Provided material:
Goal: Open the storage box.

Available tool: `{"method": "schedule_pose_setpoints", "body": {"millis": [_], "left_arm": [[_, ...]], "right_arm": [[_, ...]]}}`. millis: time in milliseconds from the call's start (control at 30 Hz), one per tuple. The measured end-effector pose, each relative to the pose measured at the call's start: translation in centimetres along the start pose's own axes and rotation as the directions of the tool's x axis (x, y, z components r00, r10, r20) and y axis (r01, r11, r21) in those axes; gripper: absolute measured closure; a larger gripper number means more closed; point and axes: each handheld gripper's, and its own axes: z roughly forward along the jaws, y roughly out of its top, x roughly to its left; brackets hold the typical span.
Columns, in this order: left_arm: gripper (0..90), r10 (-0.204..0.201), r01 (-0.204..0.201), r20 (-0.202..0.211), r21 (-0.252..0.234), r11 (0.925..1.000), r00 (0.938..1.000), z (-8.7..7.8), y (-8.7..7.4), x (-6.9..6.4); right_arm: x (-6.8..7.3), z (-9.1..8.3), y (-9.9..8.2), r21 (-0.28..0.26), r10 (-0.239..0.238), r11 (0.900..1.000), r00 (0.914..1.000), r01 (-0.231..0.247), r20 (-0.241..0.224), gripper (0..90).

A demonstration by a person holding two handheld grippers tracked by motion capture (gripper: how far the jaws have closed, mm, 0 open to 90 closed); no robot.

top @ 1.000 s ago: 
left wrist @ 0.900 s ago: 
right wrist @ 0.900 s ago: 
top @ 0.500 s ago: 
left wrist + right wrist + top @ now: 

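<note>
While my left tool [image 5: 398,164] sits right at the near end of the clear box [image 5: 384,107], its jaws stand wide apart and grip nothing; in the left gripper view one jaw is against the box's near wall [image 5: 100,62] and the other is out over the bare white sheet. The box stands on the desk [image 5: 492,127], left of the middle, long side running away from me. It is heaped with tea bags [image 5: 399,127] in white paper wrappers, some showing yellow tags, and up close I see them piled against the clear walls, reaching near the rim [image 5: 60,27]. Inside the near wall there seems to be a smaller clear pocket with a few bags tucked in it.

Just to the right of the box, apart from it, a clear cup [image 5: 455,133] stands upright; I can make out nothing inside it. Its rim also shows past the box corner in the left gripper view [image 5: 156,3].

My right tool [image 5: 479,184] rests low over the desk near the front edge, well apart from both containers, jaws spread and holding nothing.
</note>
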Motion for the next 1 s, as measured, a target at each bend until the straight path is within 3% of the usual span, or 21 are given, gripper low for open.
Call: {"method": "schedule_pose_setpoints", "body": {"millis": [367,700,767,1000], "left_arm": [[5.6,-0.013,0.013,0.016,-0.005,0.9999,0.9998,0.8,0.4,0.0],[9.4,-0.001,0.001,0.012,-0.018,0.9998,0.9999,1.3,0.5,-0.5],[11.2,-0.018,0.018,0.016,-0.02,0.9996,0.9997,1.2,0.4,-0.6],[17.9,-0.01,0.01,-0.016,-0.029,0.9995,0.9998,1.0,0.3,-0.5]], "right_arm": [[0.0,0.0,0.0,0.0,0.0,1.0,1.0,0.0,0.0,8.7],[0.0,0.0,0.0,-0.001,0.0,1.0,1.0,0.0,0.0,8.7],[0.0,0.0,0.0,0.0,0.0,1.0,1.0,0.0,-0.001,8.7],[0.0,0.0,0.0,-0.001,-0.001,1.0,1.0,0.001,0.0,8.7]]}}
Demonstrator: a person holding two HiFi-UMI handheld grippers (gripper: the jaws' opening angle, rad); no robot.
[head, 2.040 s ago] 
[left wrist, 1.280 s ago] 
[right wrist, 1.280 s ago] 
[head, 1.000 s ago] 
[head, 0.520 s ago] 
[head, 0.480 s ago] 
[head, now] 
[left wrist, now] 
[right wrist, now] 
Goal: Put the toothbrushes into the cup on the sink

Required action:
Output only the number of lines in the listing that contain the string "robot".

Result of the exercise:
2